* _Problem statement_:
The lines to reproduce run from the first one below to the line containing "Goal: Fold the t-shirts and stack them", both included. Reproduce them exactly and nothing else.

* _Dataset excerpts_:

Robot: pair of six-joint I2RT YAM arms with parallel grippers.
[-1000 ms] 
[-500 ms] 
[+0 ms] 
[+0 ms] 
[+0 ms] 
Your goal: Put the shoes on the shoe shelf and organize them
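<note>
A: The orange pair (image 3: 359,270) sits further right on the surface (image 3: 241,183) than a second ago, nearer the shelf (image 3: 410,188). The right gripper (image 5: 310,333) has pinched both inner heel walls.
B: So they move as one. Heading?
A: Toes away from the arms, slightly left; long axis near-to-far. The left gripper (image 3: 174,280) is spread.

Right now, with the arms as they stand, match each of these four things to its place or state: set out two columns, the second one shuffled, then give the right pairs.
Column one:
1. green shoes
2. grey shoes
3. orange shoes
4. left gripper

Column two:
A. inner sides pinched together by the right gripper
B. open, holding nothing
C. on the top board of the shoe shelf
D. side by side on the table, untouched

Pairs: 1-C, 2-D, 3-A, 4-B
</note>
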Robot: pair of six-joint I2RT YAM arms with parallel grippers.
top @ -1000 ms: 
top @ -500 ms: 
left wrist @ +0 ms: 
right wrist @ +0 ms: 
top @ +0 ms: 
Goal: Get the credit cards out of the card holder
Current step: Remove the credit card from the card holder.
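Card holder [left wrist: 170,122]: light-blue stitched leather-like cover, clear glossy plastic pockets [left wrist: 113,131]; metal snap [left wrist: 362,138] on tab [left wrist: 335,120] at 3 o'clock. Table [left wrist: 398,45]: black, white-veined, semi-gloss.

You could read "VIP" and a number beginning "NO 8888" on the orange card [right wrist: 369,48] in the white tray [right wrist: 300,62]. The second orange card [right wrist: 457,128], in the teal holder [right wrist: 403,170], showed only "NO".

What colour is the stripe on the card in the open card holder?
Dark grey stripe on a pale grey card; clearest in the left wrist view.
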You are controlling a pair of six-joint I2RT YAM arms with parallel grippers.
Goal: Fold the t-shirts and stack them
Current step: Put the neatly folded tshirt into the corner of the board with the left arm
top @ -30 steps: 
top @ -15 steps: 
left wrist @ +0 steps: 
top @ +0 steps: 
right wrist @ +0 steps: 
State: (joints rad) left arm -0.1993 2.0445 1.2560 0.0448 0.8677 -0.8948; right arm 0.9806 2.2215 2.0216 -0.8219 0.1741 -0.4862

* _Result of the task_:
Robot: pair of six-joint I2RT YAM arms with parallel grippers.
[-1000 ms] 
[-500 ms] 
[+0 ms] 
[+0 ms] 
[+0 ms] 
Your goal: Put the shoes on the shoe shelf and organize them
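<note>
A: The orange pair (image 3: 359,270) sits further right on the surface (image 3: 241,183) than a second ago, nearer the shelf (image 3: 410,188). The right gripper (image 5: 310,333) has pinched both inner heel walls.
B: So they move as one. Heading?
A: Toes away from the arms, slightly left; long axis near-to-far. The left gripper (image 3: 174,280) is spread.

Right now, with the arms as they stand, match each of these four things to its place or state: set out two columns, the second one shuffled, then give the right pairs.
Column one:
1. green shoes
2. grey shoes
3. orange shoes
4. left gripper

Column two:
A. inner sides pinched together by the right gripper
B. open, holding nothing
C. on the top board of the shoe shelf
D. side by side on the table, untouched

Pairs: 1-C, 2-D, 3-A, 4-B
</note>
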Robot: pair of six-joint I2RT YAM arms with parallel grippers.
top @ -1000 ms: 
top @ -500 ms: 
left wrist @ +0 ms: 
right wrist @ +0 ms: 
top @ +0 ms: 
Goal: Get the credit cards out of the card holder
Current step: Remove the credit card from the card holder.
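Card holder [left wrist: 170,122]: light-blue stitched leather-like cover, clear glossy plastic pockets [left wrist: 113,131]; metal snap [left wrist: 362,138] on tab [left wrist: 335,120] at 3 o'clock. Table [left wrist: 398,45]: black, white-veined, semi-gloss.

You could read "VIP" and a number beginning "NO 8888" on the orange card [right wrist: 369,48] in the white tray [right wrist: 300,62]. The second orange card [right wrist: 457,128], in the teal holder [right wrist: 403,170], showed only "NO".

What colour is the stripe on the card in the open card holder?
Dark grey stripe on a pale grey card; clearest in the left wrist view.
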You are controlling a pair of six-joint I2RT YAM arms with parallel grippers.
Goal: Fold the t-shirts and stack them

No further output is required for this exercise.